Northern State is accustomed to playing on back-to-back nights, yet realized scheduling consecutive exhibitions against Northern Iowa, Purdue and Butler was going to be a difficult test for its preseason. Northern Iowa beat the Wolves by 18 points, and Purdue routed them by 32.

But a relatively inexperienced Butler team in transition following its national championship game loss to Connecticut played sloppily in its first contest and was primed for an upset. Northern State went into halftime tied and trailed by nine points with five minutes to play, but came back. Collin Pryor, who led the Wolves with 18 points, tied the game with back-to-back baskets with 52 seconds left. When Butler’s Andrew Smith missed the front end of a one-and-one, it gave Northern State the final possession of regulation.

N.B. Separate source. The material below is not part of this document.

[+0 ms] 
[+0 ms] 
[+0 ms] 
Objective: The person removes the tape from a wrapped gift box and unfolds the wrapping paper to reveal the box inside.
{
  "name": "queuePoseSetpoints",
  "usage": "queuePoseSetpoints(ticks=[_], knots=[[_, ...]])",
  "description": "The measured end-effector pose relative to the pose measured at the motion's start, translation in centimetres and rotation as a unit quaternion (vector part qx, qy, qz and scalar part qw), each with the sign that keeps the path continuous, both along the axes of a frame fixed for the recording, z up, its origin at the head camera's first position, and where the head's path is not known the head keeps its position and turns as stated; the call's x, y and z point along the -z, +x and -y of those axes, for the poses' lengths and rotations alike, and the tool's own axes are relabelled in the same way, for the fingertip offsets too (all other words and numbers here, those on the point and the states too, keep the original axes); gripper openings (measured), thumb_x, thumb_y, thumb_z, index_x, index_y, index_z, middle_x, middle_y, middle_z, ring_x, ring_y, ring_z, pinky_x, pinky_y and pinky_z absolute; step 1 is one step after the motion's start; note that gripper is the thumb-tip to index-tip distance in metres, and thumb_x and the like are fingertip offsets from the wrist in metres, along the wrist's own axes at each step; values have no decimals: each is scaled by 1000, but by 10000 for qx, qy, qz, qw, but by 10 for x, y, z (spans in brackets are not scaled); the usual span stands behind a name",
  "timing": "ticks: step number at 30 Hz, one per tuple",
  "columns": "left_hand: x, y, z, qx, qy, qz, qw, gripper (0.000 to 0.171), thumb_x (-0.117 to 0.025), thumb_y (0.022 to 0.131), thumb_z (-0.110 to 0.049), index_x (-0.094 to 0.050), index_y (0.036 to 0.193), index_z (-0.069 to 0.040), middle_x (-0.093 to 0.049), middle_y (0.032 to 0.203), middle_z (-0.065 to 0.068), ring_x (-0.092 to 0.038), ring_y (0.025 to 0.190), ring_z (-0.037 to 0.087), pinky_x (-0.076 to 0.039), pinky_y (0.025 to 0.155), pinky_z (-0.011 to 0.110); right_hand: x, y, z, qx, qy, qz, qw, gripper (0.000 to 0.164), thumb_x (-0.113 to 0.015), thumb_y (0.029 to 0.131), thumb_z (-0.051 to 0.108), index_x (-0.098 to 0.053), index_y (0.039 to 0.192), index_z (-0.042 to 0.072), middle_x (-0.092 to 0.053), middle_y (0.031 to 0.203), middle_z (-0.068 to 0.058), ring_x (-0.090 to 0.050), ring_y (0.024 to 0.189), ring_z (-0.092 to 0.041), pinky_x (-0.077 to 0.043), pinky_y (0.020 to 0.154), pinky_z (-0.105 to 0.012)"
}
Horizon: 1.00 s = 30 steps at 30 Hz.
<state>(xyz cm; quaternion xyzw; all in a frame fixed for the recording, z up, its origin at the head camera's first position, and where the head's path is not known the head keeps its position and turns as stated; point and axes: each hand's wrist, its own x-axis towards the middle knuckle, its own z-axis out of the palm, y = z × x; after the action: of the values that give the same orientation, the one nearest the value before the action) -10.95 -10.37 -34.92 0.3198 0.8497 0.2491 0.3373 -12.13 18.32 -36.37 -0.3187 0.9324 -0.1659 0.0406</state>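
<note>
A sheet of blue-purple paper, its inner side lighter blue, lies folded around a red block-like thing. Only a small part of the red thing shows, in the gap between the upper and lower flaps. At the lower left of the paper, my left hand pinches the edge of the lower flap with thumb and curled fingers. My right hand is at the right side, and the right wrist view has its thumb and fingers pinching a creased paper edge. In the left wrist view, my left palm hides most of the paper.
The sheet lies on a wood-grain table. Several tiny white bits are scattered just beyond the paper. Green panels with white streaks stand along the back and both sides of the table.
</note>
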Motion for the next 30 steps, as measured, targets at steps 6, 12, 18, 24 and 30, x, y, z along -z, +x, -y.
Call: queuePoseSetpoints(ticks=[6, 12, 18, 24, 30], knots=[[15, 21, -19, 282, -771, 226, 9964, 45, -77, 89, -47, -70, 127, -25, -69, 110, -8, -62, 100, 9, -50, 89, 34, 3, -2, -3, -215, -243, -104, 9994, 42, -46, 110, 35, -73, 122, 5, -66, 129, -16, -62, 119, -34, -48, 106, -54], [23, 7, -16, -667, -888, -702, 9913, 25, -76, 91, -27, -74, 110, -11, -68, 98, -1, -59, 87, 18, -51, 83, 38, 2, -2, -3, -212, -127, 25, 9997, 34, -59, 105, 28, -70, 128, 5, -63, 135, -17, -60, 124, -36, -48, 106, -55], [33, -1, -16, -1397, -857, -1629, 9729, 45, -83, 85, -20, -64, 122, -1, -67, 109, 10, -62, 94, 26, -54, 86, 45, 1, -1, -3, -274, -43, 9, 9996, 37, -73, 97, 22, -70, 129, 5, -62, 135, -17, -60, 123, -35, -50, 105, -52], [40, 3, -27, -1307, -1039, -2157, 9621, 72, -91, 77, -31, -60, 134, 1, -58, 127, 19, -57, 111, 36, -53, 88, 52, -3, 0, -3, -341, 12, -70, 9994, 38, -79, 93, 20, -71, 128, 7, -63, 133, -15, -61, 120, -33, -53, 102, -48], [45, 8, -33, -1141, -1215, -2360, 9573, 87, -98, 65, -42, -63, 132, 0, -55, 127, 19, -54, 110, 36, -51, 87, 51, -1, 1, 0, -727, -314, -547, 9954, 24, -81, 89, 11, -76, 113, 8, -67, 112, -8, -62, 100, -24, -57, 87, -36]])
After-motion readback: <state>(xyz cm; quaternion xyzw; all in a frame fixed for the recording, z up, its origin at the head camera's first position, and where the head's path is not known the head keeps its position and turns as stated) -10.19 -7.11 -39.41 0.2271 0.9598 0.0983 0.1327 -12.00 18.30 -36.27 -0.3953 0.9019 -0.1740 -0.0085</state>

The 6-foot-5 Thomas elevated over two defenders, got a clean look and made Butler pay. The fifth-year senior had redshirted during Meyer’s 29-win season in 2008 and went through a coaching change. The mere sight of Butler coach Brad Stevens was “a great experience” to Thomas. Now he was celebrating a shot that beat the Bulldogs, with the Wolves having improbably scored the game’s final 12 points.

“To make this shot in that environment on that stage, you couldn’t script it any better for him,” Sather said.

“Alex was the guy that was coming off bench most of his career. He fought and fought and continued to fight.”

Sather received a call following the game from Meyer, who recognizes a big win when he sees one.

“He called me disguised as an ESPN beat writer,” Sather said. “That’s him being funny.

“With that environment and the history and tradition there at Hinkle Fieldhouse, to get that kind of win, it hasn’t really set in yet.”